◆ WHAT IS REQUIRED ◆
Could you report every line from the entries that includes the word "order"?
*** DATA TO EXAMINE ***
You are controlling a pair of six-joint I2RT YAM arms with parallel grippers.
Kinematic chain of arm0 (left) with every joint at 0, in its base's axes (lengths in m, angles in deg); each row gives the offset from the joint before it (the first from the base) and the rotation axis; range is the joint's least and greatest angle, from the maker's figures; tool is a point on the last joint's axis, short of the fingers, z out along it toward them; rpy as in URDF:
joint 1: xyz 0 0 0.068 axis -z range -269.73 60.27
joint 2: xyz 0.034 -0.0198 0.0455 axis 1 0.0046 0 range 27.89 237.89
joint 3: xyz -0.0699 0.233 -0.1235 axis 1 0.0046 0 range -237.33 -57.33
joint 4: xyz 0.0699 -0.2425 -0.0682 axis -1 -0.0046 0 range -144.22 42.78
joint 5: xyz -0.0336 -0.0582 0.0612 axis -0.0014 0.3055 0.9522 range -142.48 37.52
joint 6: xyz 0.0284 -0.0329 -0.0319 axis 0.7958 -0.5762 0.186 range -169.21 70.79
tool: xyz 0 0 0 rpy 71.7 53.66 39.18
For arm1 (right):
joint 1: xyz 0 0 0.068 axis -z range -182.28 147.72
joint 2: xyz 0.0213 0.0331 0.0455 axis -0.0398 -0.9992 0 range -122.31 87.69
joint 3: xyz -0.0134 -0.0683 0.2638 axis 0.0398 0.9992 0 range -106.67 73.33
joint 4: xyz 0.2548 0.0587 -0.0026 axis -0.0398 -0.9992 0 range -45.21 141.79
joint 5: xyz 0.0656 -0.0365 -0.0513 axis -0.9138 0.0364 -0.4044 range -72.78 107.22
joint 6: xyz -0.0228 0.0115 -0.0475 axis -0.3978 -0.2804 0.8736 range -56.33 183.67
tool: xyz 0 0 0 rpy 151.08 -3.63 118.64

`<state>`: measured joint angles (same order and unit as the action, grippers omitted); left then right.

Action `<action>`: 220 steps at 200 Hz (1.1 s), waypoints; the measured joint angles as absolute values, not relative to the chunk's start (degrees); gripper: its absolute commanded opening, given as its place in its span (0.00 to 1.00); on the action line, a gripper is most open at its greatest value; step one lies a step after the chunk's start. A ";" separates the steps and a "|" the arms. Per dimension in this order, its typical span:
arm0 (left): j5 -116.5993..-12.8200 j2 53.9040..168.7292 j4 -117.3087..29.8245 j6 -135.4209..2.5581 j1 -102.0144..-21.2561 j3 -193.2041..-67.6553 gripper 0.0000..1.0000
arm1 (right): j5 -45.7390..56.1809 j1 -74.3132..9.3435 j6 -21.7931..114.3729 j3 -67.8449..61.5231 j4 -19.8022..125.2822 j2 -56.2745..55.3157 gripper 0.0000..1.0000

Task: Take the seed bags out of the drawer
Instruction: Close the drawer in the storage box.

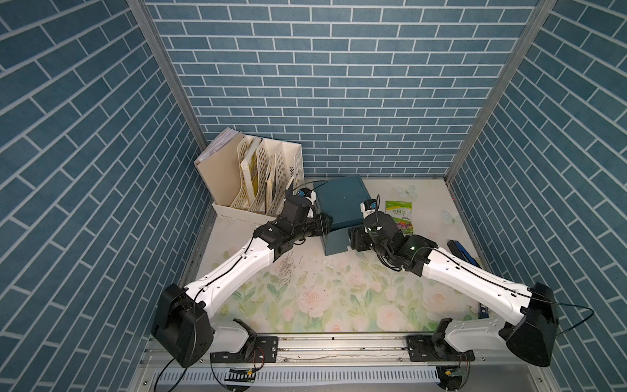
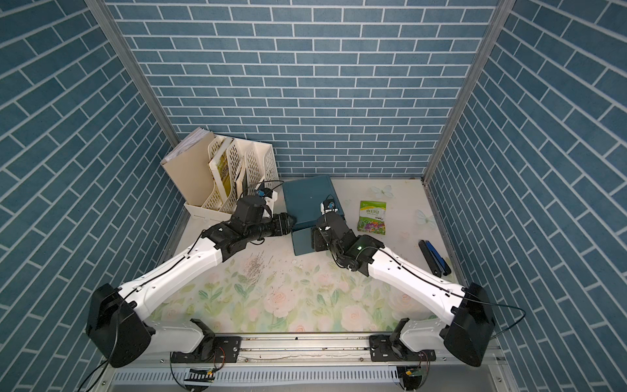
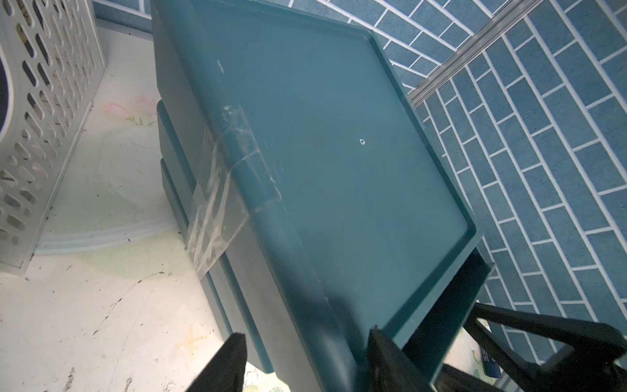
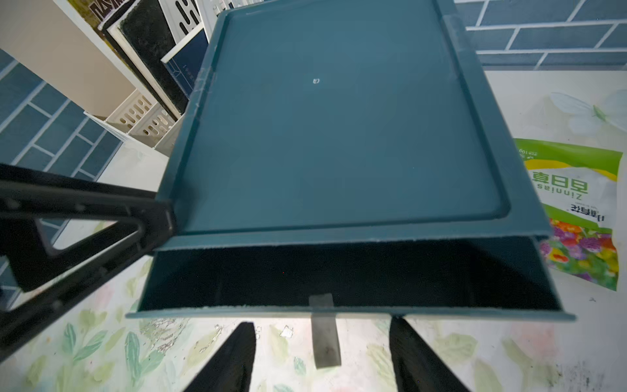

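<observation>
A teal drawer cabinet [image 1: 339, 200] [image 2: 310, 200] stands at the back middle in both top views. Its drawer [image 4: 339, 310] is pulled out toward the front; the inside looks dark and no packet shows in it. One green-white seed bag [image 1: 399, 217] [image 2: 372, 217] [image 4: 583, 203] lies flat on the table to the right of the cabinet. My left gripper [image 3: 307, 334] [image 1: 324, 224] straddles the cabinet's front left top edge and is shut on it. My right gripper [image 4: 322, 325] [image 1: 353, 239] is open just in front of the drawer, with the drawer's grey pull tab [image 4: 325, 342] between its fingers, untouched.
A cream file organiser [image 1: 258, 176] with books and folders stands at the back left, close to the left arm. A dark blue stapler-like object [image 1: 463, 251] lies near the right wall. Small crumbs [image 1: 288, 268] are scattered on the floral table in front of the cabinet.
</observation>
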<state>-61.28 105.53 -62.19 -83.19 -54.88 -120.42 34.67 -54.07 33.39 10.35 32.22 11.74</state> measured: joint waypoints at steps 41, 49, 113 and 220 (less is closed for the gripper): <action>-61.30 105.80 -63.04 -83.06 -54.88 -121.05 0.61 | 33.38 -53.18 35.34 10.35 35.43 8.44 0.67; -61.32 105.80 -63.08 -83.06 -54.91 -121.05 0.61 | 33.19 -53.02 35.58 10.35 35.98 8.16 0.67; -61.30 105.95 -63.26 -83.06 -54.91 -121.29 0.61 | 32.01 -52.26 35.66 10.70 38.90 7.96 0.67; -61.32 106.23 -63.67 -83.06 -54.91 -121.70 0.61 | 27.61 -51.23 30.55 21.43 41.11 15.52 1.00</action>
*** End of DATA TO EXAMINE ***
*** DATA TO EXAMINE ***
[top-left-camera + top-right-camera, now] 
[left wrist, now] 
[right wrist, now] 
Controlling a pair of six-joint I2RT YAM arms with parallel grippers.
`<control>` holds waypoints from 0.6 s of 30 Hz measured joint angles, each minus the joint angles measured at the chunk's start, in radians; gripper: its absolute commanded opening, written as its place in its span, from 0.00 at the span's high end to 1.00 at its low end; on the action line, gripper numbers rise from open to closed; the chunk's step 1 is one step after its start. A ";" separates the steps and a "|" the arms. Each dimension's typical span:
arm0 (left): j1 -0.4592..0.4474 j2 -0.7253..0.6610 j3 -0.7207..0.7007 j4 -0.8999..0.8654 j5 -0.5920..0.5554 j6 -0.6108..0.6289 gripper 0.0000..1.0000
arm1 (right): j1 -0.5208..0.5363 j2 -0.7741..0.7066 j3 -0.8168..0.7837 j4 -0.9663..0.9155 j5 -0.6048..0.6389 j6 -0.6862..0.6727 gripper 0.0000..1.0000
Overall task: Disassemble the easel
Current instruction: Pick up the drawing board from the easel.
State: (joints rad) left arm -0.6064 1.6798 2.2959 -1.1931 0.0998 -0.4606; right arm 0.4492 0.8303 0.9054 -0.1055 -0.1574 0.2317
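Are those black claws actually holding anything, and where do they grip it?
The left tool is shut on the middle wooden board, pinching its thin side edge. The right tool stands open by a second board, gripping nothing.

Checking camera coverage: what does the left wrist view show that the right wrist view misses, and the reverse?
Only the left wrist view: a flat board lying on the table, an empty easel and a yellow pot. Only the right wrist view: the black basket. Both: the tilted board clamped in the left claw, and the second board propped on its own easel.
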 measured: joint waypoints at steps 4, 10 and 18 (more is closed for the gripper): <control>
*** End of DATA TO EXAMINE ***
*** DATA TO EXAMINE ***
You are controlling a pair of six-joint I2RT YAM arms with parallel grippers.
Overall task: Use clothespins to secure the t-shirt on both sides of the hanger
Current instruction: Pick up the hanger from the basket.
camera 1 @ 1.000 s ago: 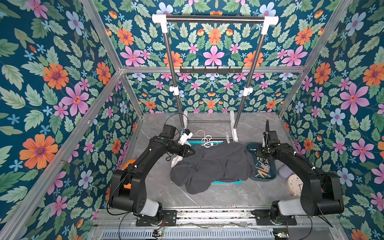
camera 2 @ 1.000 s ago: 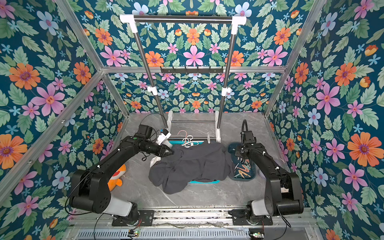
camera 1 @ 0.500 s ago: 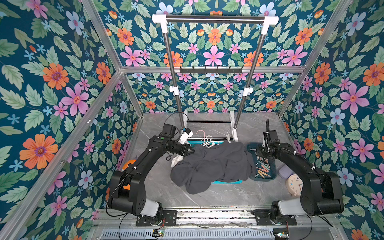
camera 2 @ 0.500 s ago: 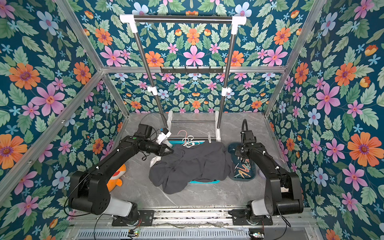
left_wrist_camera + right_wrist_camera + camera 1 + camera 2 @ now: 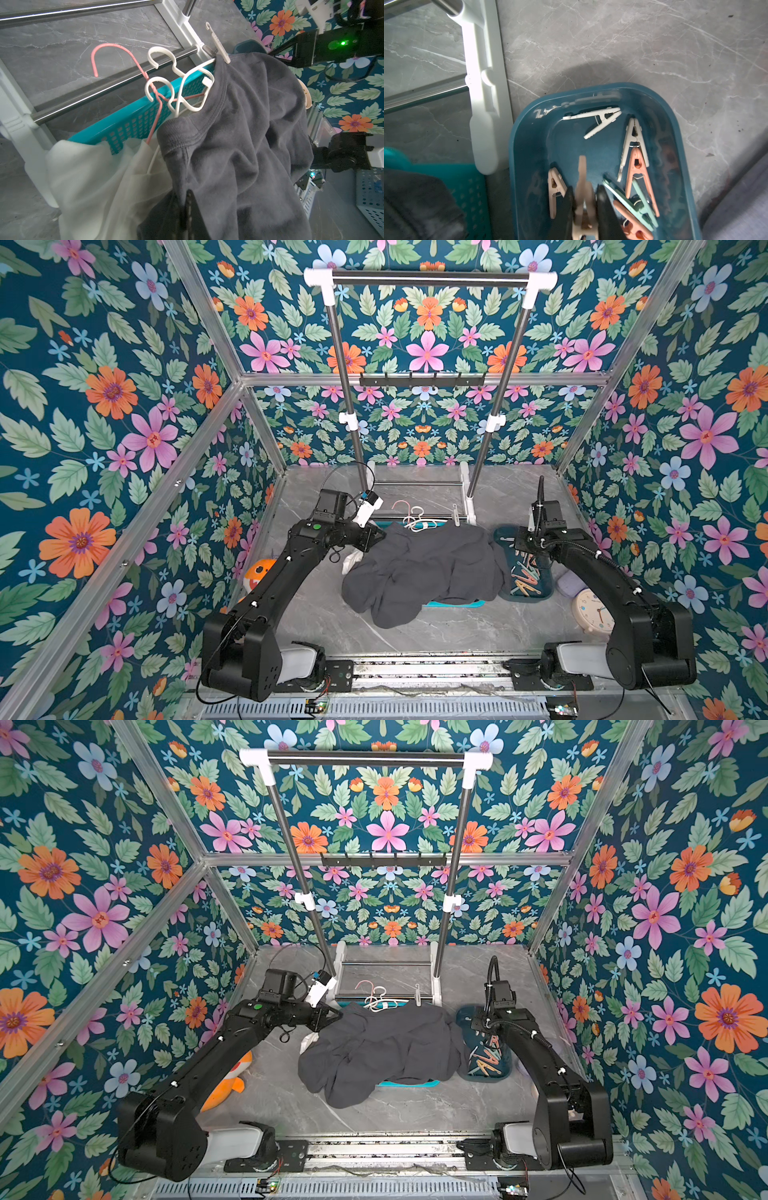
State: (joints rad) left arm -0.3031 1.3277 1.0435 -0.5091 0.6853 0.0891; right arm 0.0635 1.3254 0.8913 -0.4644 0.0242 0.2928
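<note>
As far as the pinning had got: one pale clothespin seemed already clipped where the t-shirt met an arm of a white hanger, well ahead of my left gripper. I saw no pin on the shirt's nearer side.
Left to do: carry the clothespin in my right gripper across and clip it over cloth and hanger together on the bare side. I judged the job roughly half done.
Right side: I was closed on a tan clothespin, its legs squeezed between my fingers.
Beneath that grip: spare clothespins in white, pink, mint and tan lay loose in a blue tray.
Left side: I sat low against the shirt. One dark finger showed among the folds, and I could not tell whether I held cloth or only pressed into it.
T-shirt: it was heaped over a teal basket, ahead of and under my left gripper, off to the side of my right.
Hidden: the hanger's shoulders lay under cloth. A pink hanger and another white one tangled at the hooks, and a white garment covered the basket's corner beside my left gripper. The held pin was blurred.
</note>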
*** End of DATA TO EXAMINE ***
◆ TASK RESULT ◆
`<state>`: measured joint angles (same order and unit as the action, grippers omitted); left then right.
Action `<action>`: 220 steps at 200 Hz (1.1 s), waypoints; the measured joint angles as absolute values, not relative to the chunk's start (degrees); gripper: its absolute commanded opening, given as its place in its span (0.00 to 1.00); on the action line, a gripper is most open at its greatest value; step one lies a step after the chunk's start. A ";" separates the steps and a "|" the arms. Per dimension in this order, its typical span:

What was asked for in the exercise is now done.